In the measurement of high-order photon correlation in light fields, high-precision time-to-digital converters (TDCs) are required to accurately measure the photon arrival time. The purpose of this study is to develop a multichannel high-precision TDC acquisition system that can accurately measure the photon arrival time using a field-programmable gate array (FPGA) hardware platform to support the high-order coherence of the light field, which can be accurately obtained via high-order photon correlation measurements of the light field.

In this study, a multichannel photon-arrival-time measurement design was implemented using XC7A100TFGG484 of the Artix-7 series. By combining “coarse counting” and “fine measurement” and developing the CARRY4 two-tap (CO0, CO3) structure, we constructed a tap delay chain for fine measurement, which improves the resolution of the TDC while overcoming the limitations of overfeeding. The dead time of the TDC was reduced to one system clock cycle using a switching input stage and dual-mode single-counter coding. The nonlinear delay of the delay cell was calibrated using the code-density calibration method, and the data were transmitted over gigabit ethernet. Subsequently, a test platform was constructed to continue implementing testing and data analysis for the TDC. Finally, the TDC device was verified using a time-correlated single-photon counting measurement system.

Accuracy was tested using a signal generator to generate a set of fixed time intervals from small to large to obtain the variation in the accuracy with the time interval. The maximum and minimum accuracies are approximately 25.6 and 20.1 ps, respectively (Fig. 10). The accuracy of the system was tested and counted for each of the eight channels, and the accuracy of the system was obtained as 26.3 ps (Fig. 11). The accuracy at different temperatures was measured at a time interval of 90.91 ns, and the variation in the accuracy error over the temperature range was 2.6 ps (Fig. 12). The results clearly indicate the low temperature sensitivity of the TDC designed in this study. The dead time was reduced to 5 ns in one system clock cycle by adding a switching input stage structure. The CARRY4 two-tap (CO0, CO3) structure was used to construct the tap delay chain, and a resolution of 34.7 ps was achieved. The differential nonlinearity (DNL) and integral nonlinearity (INL) of the system were obtained via code-density tests. For the 1-mode, the DNL and INL ranges are (-0.75t_LSB, 1.5t_LSB) and (-2t_LSB, 2.8t_LSB) , respectively. For the 0-mode, the DNL and INL ranges are (-0.76t_LSB, 1.32t_LSB) and (-1.2t_LSB, 1.9t_LSB), respectively (Fig. 13).
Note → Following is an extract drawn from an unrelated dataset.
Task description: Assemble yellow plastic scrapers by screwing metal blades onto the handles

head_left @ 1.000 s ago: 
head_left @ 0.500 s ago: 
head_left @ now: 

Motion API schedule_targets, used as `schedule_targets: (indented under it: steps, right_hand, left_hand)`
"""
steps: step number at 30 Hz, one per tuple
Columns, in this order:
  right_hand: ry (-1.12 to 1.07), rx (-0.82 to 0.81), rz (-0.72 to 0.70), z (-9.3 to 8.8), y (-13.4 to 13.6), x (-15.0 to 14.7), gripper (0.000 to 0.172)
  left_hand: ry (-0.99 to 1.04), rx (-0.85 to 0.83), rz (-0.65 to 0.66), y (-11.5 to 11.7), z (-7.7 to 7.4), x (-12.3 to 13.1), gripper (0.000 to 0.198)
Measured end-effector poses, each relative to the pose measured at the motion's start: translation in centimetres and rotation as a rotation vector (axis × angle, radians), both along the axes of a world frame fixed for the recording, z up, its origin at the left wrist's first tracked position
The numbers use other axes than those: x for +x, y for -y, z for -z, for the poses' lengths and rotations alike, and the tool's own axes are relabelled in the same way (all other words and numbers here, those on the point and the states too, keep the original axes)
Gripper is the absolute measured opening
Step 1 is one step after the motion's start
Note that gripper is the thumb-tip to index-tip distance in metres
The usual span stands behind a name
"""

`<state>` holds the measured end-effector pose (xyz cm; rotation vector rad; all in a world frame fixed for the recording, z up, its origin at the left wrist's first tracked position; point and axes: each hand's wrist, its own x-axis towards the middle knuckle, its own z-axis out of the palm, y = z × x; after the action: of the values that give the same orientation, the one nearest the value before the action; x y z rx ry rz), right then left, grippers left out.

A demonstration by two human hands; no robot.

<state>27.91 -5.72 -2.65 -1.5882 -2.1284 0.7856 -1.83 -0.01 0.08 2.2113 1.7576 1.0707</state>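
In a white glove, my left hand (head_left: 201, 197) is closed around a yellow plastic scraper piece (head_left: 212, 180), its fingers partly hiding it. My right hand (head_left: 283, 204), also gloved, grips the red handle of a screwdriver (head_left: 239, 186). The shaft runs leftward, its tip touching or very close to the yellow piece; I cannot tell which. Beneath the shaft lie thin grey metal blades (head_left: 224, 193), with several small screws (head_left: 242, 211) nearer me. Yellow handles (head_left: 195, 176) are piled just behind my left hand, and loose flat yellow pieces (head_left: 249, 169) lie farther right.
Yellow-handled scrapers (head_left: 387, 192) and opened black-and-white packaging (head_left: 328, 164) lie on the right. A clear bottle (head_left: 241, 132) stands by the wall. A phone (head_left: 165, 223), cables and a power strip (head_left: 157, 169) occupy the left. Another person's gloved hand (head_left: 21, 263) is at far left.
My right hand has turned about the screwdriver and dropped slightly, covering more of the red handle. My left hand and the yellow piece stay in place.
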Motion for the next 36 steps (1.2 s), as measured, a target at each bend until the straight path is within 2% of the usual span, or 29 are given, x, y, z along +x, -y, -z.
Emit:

In this study, a TDC system for multichannel photon-arrival-time measurement was implemented based on an FPGA. The over-advanced feed of the delay unit and the issue of its nonlinear time delay being affected by temperature and voltage were addressed by performing calibration using a single CARRY4 two-tap (CO0, CO3) structure and the code-density calibration method, which in fact resulted in fine counting. An 8-bit 200 MHz system clock was used for coarse counting, and a combination of coarse and fine counting was performed to achieve high-precision measurements. The experimental results show that the developed eight-channel TDC system exhibits an average resolution of 34.7 ps, a timing accuracy of 26.3 ps, a dead time of 5 ns, as well as DNL and INL ranges of (-0.75t_LSB, 1.5t_LSB) and (-2t_LSB, 2.8t_LSB) for the 1-mode, respectively. For the 0-mode, the DNL and INL ranges are (-0.76t_LSB, 1.32t_LSB) and (-1.2t_LSB, 1.9t_LSB) , respectively. The TDC system implemented in this study combines the advantages of multichannel, high accuracy, and short dead time. Experimental validation was performed via time-correlated single-photon counting measurements, which indicated the practical requirement for higher-order photon-correlation measurements of the light field.